4. Nasıl Analiz Edilir?
a. Tapu Müdürlüğü Sorgusu
-
Güncel tapu kayıt örneği (Ayrıntılı biçimde beyan ve takyidatlar kısmı dahil)
-
Tescil bildirimi
-
Geçmiş malik bilgileri (geriye dönük devir analizi)
b. Kadastro ve İmar Durumu
-
Taşınmazın fiili kullanımıyla tapudaki sınırlar örtüşüyor mu?
-
Kadastro parseli üzerinde başkasına ait yapılar var mı?
-
Parsel hisseli mi? Hisseli taşınmazlarda fiili kullanımlar ihtilaf doğurabilir.
c. UYAP, TAKBİS, İcra Müdürlükleri Sorguları
-
Üzerinde devam eden icra dosyaları veya haciz işlemleri
-
Mahkemelerde taşınmazla ilgili açılmış davalar
-
Geçici şerhler, ihtiyati tedbirler
5. Mülkiyetin Netleştirilmesi İçin Yatırımcıya Öneriler
-
Takyidat Raporu alınmalı ve uzman hukukçular tarafından yorumlanmalıdır.
-
Taşınmazın üzerindeki tüm haklar ve şerhler değerlendirilerek gerçek ekonomik değer belirlenmelidir.
-
Riskli hak sahipleriyle protokol veya feragat anlaşmaları yapılabilir.
-
İlgili taşınmazın mevcut kullanım hakkı ile mülkiyet hakkı uyumlu mu?
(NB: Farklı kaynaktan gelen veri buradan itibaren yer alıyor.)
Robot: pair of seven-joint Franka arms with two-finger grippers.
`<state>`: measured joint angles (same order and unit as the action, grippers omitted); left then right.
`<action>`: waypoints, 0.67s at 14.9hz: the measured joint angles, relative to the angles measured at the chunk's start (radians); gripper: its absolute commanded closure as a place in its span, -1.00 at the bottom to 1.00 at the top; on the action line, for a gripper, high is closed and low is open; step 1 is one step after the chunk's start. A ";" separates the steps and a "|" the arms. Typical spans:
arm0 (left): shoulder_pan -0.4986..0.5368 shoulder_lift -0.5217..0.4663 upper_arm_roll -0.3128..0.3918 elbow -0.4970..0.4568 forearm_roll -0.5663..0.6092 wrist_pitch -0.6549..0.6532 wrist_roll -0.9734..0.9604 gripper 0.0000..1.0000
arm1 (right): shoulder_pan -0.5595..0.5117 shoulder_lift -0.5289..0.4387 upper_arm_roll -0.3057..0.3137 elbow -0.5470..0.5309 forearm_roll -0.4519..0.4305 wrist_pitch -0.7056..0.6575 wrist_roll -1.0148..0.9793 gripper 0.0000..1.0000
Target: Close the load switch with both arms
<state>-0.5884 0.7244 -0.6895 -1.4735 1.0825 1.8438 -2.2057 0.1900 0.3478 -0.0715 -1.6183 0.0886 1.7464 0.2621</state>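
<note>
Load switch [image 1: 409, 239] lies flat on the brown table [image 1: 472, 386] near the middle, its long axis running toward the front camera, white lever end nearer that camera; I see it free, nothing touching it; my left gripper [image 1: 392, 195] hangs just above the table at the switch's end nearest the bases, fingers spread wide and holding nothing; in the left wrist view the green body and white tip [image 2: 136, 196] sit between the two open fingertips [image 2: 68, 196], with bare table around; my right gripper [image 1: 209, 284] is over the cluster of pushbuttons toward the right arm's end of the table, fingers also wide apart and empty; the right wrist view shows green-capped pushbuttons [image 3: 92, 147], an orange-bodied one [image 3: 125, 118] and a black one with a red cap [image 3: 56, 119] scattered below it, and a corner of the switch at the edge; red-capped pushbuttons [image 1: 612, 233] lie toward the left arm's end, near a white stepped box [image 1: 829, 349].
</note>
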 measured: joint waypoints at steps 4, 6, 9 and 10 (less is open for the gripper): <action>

Saha ziyareti ve fiziki inceleme yapılmalıdır.
-
Tapu ve kadastro dışında, belediyeden alınacak imar durumu, yapı kullanma izin belgesi gibi belgeler de analize dahil edilmelidir.
6. Neden Kritik?
-
Taşınmaz mülkiyetinde belirsizlik olması, yatırımcının tüm stratejik planlarını etkiler.
-
Özellikle üretim yapılan veya değerli lokasyonda yer alan gayrimenkullerde üçüncü kişi hakları, mülkiyet güvencesini zayıflatır.
-
Due diligence sürecinde yeterince incelenmeyen bir tapu kaydı, ileride kapsamlı ve yüksek maliyetli hukuki uyuşmazlıklara yol açabilir.
Sonuç
Bir taşınmazın tapu kayıtlarında şirket adına kayıtlı görünmesi, yatırım güvenliği açısından tek başına yeterli değildir. Takyidat şerhleri, üçüncü kişi hakları, devam eden davalar, imar uyuşmazlıkları ve fiili kullanımdaki farklar, mülkiyetin hukuki durumunu değiştirebilir. Bu nedenle, due diligence sürecinde uzman hukukçularca yürütülen kapsamlı tapu ve taşınmaz analizi, yatırımcının uzun vadeli risklerini minimize etmek adına elzemdir.